* [WORK TASK] Two lines in the data below mark the range: the one with "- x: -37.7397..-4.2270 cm" and the one with "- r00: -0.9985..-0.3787". Return both, along with every line between them, exactly.

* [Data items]

== == ==

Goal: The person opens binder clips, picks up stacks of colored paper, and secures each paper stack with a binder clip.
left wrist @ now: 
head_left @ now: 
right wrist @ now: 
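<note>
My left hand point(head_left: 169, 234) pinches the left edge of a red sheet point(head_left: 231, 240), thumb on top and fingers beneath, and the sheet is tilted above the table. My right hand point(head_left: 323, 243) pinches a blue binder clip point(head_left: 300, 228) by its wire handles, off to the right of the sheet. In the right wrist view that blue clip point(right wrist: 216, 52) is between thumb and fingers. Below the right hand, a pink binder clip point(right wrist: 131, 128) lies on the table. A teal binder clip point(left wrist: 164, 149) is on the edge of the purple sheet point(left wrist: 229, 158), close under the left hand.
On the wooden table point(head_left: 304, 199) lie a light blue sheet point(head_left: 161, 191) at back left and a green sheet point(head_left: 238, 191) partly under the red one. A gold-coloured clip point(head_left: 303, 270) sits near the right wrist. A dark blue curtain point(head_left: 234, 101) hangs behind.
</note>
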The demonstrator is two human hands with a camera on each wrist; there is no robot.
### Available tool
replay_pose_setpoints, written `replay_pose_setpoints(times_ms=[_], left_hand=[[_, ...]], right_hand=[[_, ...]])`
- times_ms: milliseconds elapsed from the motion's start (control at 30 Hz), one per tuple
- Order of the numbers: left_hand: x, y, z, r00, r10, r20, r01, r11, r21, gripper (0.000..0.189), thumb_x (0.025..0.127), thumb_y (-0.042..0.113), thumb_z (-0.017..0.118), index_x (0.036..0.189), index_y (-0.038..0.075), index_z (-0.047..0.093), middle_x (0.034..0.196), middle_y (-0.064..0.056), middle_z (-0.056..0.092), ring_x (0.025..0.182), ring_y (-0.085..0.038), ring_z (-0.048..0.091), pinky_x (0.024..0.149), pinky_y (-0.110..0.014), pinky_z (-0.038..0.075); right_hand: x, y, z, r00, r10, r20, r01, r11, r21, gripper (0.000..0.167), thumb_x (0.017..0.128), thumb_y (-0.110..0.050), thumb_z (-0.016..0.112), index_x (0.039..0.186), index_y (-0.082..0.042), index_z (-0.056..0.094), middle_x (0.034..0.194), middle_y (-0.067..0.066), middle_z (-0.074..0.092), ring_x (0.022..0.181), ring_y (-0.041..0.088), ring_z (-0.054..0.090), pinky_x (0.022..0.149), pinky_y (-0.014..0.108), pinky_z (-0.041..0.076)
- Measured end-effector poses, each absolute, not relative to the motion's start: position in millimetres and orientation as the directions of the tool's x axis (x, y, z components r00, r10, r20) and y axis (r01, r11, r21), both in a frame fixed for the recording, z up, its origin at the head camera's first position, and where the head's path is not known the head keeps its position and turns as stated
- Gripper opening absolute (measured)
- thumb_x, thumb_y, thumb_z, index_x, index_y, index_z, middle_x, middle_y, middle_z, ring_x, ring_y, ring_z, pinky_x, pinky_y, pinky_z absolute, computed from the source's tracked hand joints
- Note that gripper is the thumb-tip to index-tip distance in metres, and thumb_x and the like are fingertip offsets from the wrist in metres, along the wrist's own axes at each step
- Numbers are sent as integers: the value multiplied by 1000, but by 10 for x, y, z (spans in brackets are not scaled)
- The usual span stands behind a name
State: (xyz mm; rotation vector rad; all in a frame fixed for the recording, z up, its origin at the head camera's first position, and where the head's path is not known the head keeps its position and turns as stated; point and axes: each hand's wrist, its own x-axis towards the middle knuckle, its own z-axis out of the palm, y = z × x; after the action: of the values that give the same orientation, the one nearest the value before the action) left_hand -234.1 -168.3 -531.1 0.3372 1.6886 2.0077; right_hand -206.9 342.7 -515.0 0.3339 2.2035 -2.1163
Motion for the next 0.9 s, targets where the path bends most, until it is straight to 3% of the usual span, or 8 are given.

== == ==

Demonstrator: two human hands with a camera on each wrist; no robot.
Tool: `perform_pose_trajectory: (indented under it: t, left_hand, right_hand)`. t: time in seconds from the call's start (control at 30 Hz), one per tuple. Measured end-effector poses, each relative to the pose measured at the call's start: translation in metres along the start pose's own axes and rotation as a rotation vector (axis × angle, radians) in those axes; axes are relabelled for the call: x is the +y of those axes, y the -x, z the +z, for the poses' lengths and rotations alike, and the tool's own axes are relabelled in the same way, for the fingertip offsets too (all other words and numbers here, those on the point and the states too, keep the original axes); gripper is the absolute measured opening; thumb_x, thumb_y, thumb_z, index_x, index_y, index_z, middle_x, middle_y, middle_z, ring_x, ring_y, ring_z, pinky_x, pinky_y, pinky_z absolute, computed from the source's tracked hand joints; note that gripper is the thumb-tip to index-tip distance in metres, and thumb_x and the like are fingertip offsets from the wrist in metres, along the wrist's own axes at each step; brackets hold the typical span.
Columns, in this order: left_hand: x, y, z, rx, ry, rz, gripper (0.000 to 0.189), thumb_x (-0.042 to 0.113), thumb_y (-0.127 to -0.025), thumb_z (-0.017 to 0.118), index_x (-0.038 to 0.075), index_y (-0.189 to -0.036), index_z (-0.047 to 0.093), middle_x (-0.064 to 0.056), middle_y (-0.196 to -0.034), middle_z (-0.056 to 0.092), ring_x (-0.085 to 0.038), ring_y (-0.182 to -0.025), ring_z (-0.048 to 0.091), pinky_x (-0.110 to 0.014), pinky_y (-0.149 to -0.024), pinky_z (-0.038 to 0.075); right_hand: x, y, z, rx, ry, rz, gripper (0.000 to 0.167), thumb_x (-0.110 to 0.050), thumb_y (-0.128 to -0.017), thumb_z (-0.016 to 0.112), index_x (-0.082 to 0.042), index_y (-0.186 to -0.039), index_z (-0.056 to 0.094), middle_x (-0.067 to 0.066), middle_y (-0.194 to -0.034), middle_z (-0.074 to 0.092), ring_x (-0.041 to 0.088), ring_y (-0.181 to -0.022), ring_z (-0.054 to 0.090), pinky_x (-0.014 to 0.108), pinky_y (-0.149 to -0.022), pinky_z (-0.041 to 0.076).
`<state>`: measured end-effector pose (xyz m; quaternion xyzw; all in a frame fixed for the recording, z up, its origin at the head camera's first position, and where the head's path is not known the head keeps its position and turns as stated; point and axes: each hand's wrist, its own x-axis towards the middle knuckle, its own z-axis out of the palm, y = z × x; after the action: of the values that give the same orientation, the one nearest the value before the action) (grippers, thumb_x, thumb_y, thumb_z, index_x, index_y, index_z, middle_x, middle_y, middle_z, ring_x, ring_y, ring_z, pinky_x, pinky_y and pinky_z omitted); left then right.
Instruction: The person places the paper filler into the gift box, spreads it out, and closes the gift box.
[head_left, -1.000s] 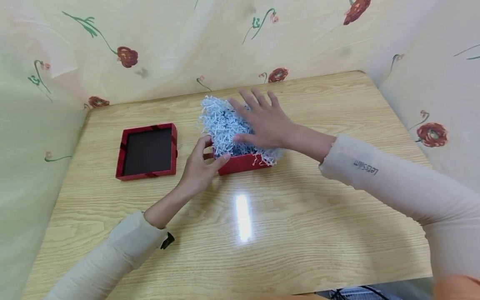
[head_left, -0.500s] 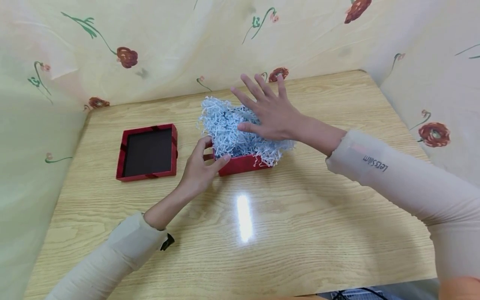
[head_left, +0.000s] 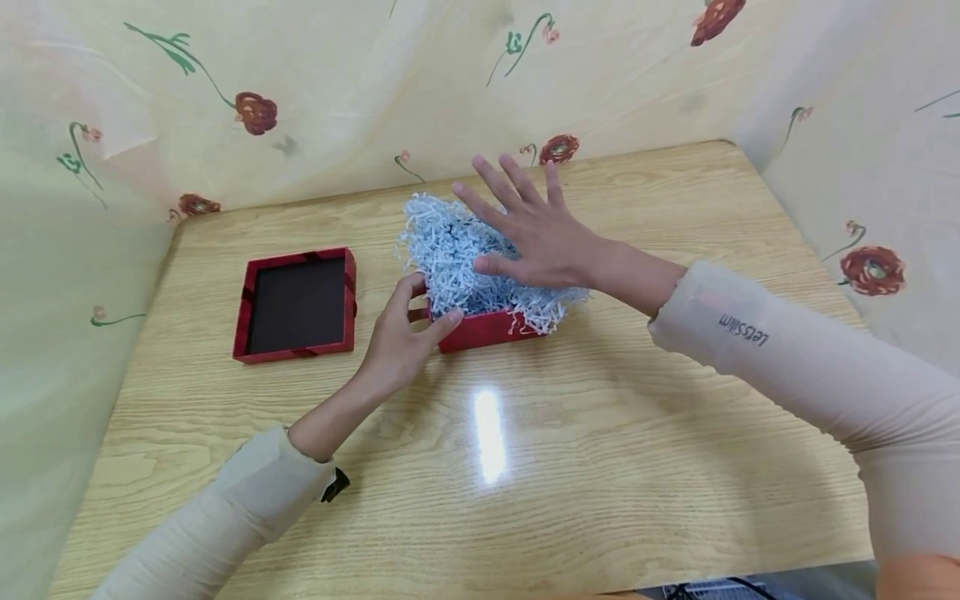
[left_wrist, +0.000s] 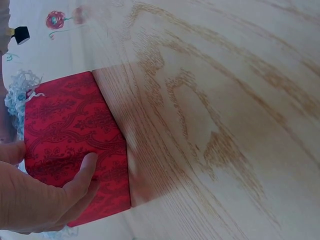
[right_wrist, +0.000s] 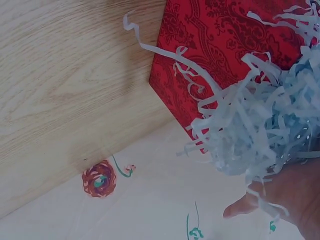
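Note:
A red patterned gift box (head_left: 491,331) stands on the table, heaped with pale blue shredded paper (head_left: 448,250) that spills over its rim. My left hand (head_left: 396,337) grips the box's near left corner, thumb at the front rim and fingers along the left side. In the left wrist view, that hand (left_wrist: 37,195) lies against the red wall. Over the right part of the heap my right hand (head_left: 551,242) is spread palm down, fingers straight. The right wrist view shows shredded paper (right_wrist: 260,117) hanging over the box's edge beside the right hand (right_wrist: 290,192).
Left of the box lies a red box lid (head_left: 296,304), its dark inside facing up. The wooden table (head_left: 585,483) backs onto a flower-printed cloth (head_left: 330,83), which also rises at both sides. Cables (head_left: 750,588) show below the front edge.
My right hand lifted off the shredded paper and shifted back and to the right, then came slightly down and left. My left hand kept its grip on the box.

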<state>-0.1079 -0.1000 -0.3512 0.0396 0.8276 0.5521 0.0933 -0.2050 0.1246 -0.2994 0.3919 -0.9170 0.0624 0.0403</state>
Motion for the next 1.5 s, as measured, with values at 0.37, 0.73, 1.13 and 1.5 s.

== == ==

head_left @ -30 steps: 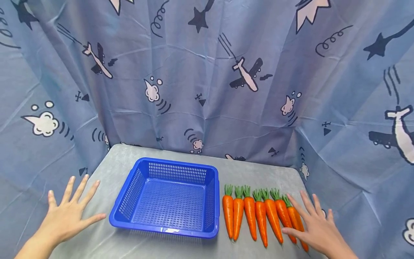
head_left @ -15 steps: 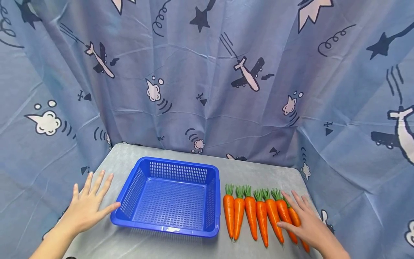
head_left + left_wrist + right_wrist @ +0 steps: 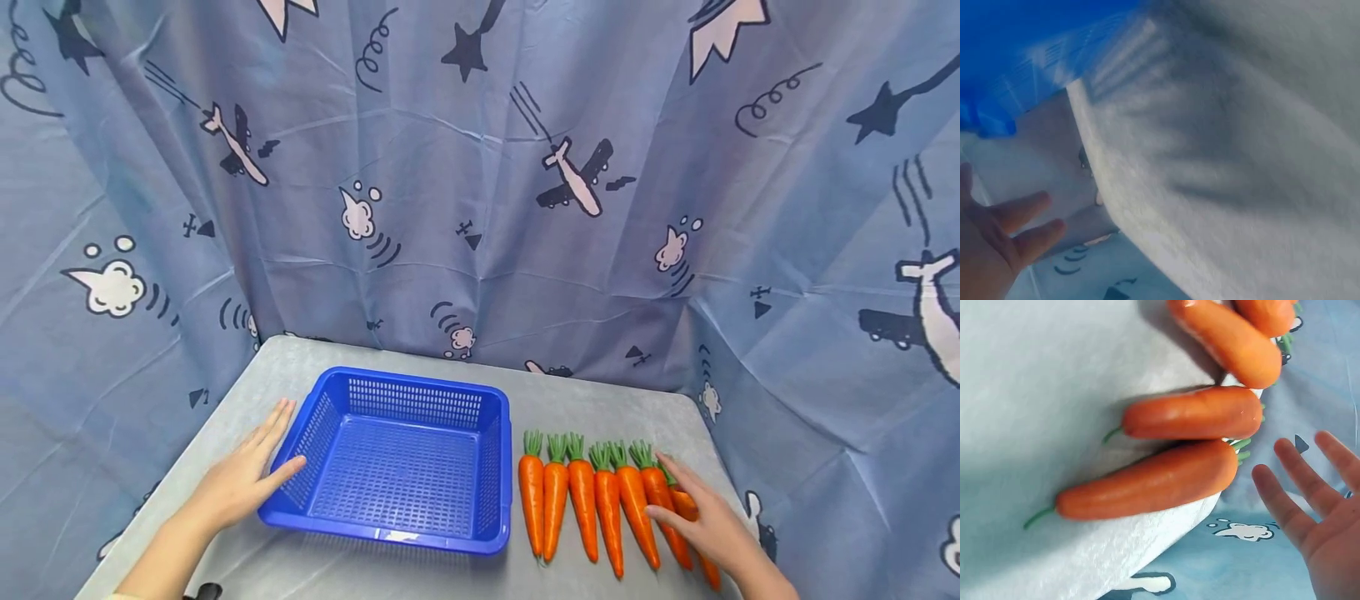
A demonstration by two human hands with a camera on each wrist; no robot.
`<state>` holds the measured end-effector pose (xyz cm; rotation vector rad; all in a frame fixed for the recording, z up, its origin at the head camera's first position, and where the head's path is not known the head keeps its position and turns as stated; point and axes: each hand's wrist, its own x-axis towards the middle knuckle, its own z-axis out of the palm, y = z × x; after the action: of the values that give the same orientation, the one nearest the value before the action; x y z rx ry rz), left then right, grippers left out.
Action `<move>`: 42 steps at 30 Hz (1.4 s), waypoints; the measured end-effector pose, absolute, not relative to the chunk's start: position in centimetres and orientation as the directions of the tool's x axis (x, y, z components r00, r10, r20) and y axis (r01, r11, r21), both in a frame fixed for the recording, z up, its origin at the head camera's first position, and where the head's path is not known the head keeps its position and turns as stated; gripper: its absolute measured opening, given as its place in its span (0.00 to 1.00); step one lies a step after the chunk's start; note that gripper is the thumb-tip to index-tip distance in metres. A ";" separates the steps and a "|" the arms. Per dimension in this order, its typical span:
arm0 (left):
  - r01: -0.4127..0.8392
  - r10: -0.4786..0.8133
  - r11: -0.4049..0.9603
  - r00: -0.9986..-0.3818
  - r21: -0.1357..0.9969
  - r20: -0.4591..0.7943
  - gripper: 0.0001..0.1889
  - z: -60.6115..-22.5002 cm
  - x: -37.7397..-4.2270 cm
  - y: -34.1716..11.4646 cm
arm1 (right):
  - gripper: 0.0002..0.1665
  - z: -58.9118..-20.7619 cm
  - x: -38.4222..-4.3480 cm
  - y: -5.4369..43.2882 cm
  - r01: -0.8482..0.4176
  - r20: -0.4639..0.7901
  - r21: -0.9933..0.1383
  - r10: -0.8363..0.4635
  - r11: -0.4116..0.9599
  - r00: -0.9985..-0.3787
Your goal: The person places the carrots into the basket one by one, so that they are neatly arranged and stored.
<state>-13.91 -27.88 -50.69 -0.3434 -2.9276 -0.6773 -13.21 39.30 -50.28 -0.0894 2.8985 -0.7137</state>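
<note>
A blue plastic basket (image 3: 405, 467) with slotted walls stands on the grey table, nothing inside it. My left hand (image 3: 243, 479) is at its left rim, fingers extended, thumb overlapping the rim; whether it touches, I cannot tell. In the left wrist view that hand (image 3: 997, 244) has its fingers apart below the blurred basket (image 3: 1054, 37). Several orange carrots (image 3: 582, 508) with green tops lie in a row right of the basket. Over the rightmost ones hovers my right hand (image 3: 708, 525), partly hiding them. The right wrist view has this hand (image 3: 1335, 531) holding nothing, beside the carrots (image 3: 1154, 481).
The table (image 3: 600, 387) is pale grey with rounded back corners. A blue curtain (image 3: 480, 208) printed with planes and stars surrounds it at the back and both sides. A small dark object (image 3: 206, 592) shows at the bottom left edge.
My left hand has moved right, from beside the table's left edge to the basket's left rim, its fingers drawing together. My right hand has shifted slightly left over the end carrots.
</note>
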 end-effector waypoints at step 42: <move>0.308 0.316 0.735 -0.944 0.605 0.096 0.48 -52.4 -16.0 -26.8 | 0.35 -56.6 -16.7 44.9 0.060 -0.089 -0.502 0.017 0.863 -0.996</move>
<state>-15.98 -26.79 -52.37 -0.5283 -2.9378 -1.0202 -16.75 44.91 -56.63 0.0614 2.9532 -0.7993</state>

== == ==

* [EXPECTED ANSWER]
  - x: -37.7397..-4.2270 cm
  - y: -34.1716..11.4646 cm
arm1 (right):
  - gripper: 0.0002..0.1665
  - z: -58.9118..-20.7619 cm
  - x: -38.4222..-4.3480 cm
  - y: -5.4369..43.2882 cm
  - r01: -0.8482..0.4176
  - r20: -0.4639..0.7901
  - r21: -0.9933..0.1383
  - r10: -0.8363..0.4635
  - r11: -0.4116..0.9599
  - r00: -0.9985..-0.3787

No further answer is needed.